5. The treatment regarding multi languages 

Those which are registered to the lib/coding.c can utilize the font. As for register of new font in case of Single Byte in coding.c:fSRegs and coding.c:fldSRegs, in case of Double Byte DF_ of coding.c:fDRegs, coding.c:fldDRegs, and please describe to the DF_?????? of the vt.h. Because the respective information 1 has become to 1, please protect order. 

6. GON library 

It is the library which is prepared in order to communicate with the KON easily. 
6.1. Memory operation function 

void PortOutw(u_short value, u_short port)

It outputs 2 byte unit to the I/O port. 

void PortOutb(char value, u_short port)

It outputs 1 byte unit to the I/O port.

u_char PortInb(unsigned short port)

It inputs 1 byte unit from the I/O port. 

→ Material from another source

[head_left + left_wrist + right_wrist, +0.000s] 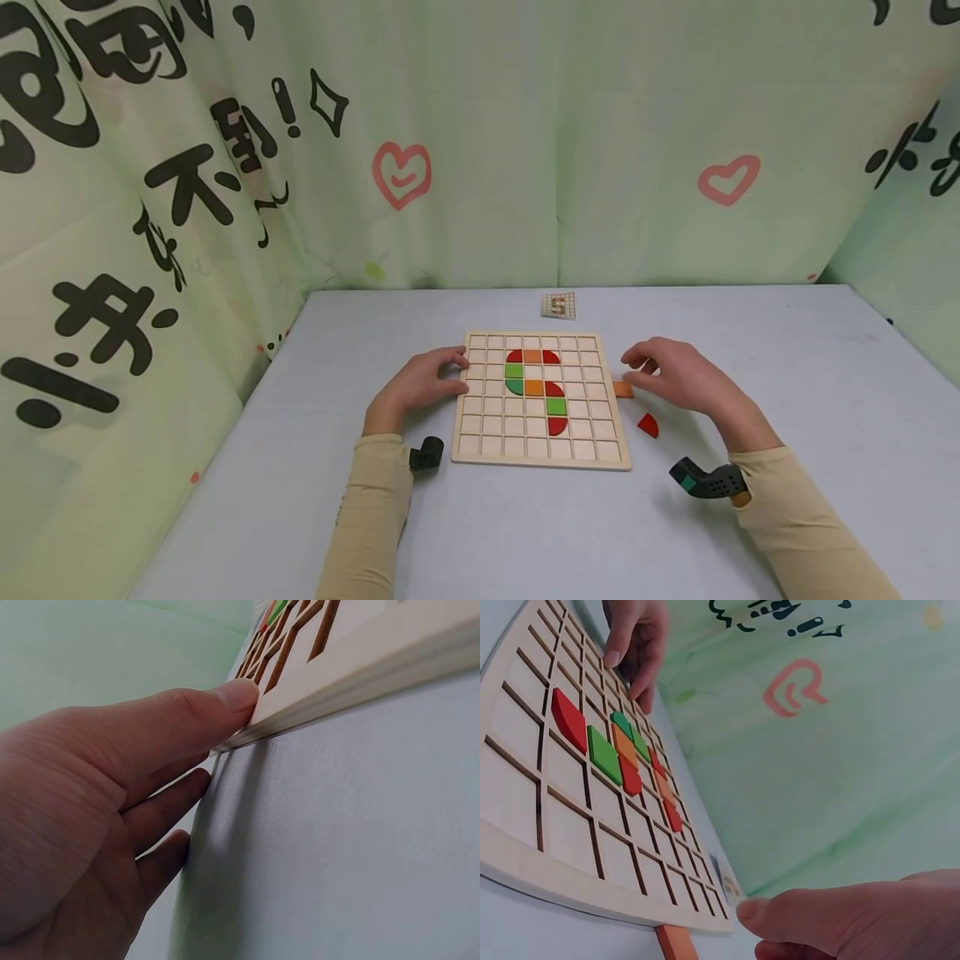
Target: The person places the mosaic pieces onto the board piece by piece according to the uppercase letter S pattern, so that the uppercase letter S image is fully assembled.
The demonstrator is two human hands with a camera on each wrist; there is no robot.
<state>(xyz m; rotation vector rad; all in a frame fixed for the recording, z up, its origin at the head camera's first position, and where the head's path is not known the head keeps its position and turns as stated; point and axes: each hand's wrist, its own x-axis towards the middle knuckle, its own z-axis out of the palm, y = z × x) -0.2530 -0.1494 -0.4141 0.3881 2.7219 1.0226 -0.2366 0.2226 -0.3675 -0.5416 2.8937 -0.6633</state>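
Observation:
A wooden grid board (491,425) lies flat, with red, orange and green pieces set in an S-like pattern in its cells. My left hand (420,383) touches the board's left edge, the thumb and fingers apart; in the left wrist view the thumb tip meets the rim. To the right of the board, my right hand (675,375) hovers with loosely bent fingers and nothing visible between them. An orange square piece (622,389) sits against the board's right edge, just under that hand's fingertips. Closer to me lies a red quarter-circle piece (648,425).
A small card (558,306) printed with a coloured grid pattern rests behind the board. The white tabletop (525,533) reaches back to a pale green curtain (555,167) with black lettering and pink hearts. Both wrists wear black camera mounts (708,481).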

void bzero2(void *buff, int n)

The high speed which used the stosb they are zero burying functions. The result is the same as the bzero. 

void wzero(void *buff, int n)

The high speed which used the stosw they are zero burying functions. Please pay attention to zero burying the N byte. 

void lzero(void *buff, int n)

The high speed which used the stosl they are zero burying functions. Please pay attention to zero burying the N byte. 

void bmove(void *dst, void *src, int n)

The high speed which used the movsb it is buffer transfer function. 

void brmove(void *dst, void *src, int n)

The high speed which used the movsb it is opposite direction buffer transfer function. From the src and the dst it transfers the N byte in opposite direction. 

void wmove(void *dst, void *src, int n)

The high speed which used the movsw it is buffer transfer function. The N byte please pay attention to transferring. 

void lmove(void *dst, void *src, int n)

The high speed which used the movsl it is buffer transfer function. The N byte please pay attention to transferring. 

6.2. Socket operation function 

void SocketKill(int fd)

The socket which is appointed with the ??????????? is closed, the socket of the KON is deleted. 

int SocketRecCommand(int fd, struct messageHeader *mh)

From the socket, the messageHeader structure is read 

int SocketSendCommand(int fd, char *cmd)

From the client, the functional code is sent to the KON. 

char socketName[MAX_SOCKET_NAME+1]

It is the buffer where the socket name which was drawn up with the functional SocketClientOpen is remembered. 

FILE *CapSearchLabel(char *label)

The function which searches the label which is appointed from the kon.cfg. You inspect also the alias of the label. When the label which agrees is found, the pointer to the FILE structure is returned.